The Canadian Securities Administrators (CSA) is urging Canadians to openly discuss financial plans and goals with family members and loved ones to help prevent financial abuse.
According to the CSA's 2024 Investor Index, 36% of Canadians are aware of at least one instance of senior financial abuse – a 7% increase from 2020. Common types of abuse include fraudulent investment opportunities, pressure to sign unfamiliar documents, exploitation of power of attorney for financial gain, and unauthorized cashing in of investments.
Beyond financial loss, the CSA research shows that victims of financial fraud experience a loss of trust and confidence, higher stress, and feelings of anger and depression.

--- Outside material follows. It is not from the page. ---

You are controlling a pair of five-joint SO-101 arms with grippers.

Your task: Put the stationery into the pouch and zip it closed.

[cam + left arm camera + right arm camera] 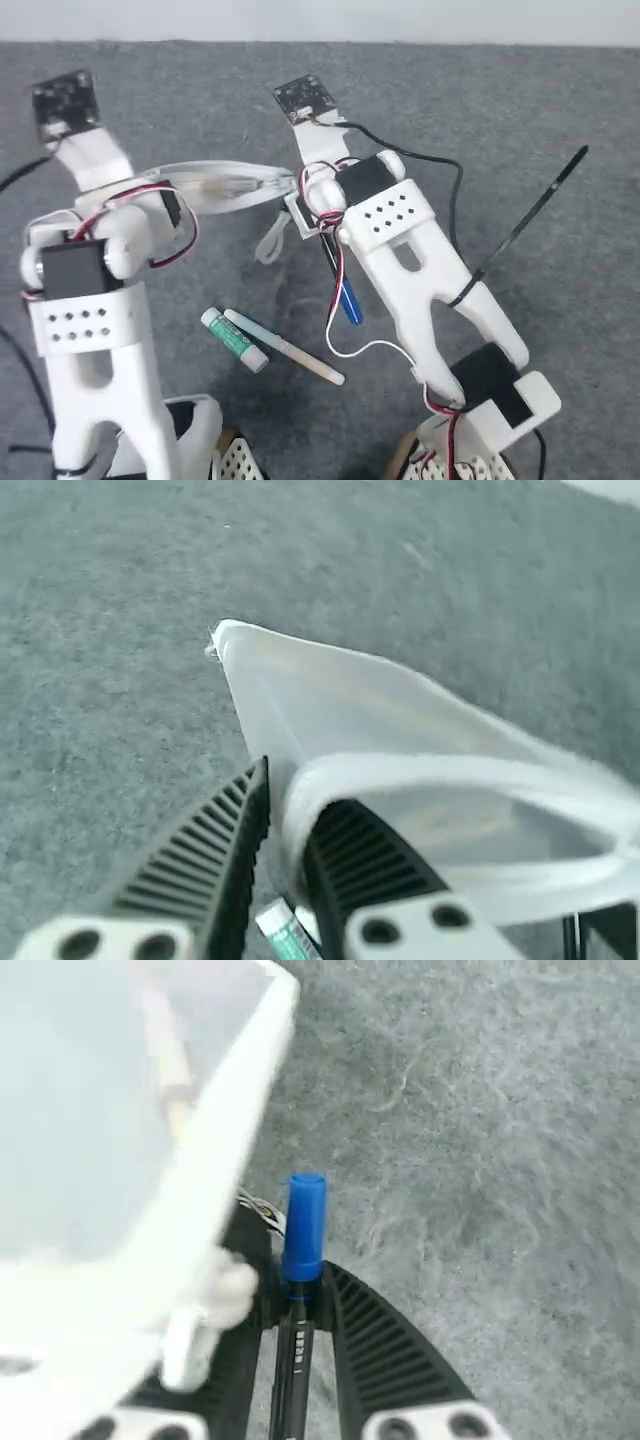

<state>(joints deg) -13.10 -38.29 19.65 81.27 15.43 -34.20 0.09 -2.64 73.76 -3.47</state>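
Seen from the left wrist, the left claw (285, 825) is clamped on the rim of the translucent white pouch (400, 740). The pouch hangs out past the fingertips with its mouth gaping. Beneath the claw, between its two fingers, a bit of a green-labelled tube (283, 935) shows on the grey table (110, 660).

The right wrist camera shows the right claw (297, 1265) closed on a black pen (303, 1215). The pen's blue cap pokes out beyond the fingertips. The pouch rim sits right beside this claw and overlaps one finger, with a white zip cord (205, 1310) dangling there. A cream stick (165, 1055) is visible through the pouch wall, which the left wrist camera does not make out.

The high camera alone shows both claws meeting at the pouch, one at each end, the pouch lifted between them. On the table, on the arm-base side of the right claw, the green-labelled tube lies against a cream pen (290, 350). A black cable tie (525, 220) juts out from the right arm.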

"Financial fraud and abuse can have devastating consequences that reach far beyond financial implications," said Stan Magidson, CSA Chair and Chair and CEO of the Alberta Securities Commission. "By having candid conversations about finances, families can break the taboo around discussing money and build important understanding, support and trust that can help safeguard their loved ones’ well-being."
To help prevent financial abuse, the CSA encourages raising awareness of investment fraud red flags, such as unregistered individuals and investment firms, high-pressure sales tactics, promises of risk-free investments, and unexpected offers, especially those received via social media, dating or chat apps, or text messages.
The CSA also recommends staying alert to signs that friends or family members could be experiencing financial abuse. Warning signs may include unusual financial withdrawals, unexplained debts, or sudden changes in behavior.